The UK economy
Britain's exit from the European Union (Brexit) is costing the economy £100 billion annually due to lost investment, loss of staff and income from trade. This was reported by Bloomberg agency.
According to its data, the size of the British GDP by the end of 2022 would have been 4% more if the country had not left the European Union. The kingdom also lost about 370,000 workers from the EU.
Earlier, the Center for European Reform informed that the exit of the kingdom from the EU cost £33 billion by June 2022. "Brexit, obviously, had a significant negative impact on the UK economy," said deputy head of the Centre for European Reform John Springford.
The Bloomberg study admits that calculating how much production was lost because of Brexit is not "easy or accurate," not least because leaving the EU coincided with the seismic upheaval caused by the coronavirus pandemic.

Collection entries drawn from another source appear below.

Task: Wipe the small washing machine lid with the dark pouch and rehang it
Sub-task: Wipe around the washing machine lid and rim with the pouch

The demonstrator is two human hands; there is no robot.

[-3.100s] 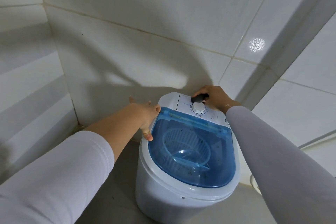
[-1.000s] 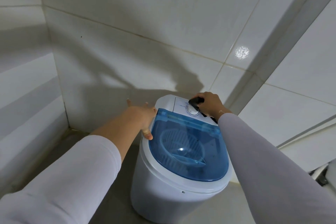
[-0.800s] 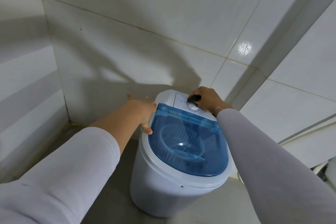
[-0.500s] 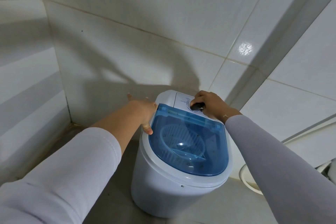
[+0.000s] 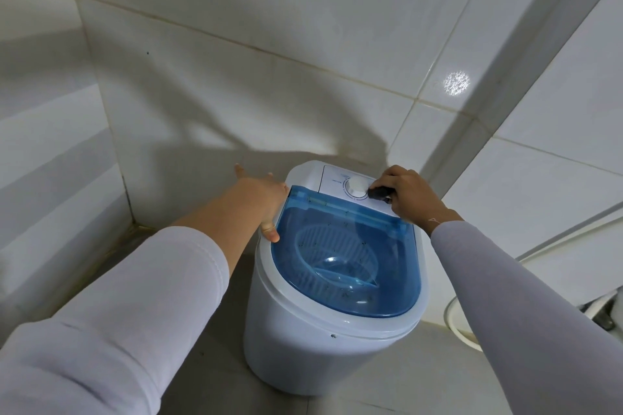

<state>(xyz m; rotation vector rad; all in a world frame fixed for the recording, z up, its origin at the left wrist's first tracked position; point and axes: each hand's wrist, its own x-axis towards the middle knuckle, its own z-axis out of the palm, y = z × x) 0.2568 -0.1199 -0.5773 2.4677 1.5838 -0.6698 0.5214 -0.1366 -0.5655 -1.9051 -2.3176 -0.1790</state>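
Note:
A small white washing machine (image 5: 323,344) stands on the floor in a tiled corner. Its translucent blue lid (image 5: 347,256) is closed, with dark specks on it. Behind the lid is a white control panel with a round dial (image 5: 357,184). My right hand (image 5: 409,197) is closed around the dark pouch (image 5: 380,193), pressing it on the panel just right of the dial. My left hand (image 5: 264,202) rests flat against the machine's left rim, fingers spread, thumb on the edge beside the lid.
White tiled walls (image 5: 236,84) close in behind and to the left. A wall corner post (image 5: 499,104) rises at the right. A pale round basin rim (image 5: 455,323) and dark fittings (image 5: 603,313) sit at the right edge, close to the machine.
My right hand with the pouch has slid from over the dial to its right side on the panel. The left hand has stayed on the rim. The view shifted slightly.

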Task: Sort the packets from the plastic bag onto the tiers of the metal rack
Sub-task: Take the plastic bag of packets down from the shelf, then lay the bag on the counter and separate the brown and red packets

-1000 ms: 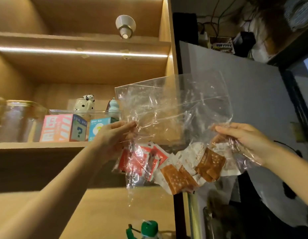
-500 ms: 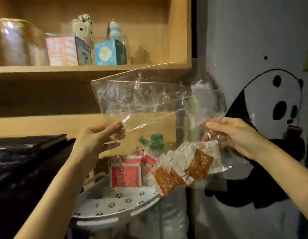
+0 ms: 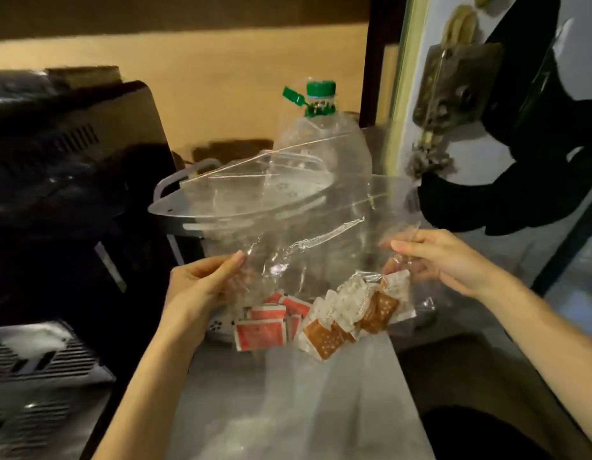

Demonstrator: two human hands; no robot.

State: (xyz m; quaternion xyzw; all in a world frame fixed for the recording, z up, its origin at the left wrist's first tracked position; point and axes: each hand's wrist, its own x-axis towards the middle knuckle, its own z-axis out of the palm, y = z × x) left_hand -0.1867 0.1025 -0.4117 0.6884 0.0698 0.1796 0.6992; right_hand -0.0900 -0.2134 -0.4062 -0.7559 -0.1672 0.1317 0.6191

Nevertheless, it is clear that the U.K.'s economic performance began to diverge from the rest of the G7 after the 2016 vote to leave the EU, and it has widened since then.
It is worth recalling that the UK left the EU on February 1, 2020, after several years of negotiations. On Jan. 1, 2021, the post-Brexit transition period, during which the United Kingdom was subject to all European regulations, expired. In December 2020, the parties reached a deal on post-Brexit relations, which implies a free trade area for goods and services without quotas and tariffs.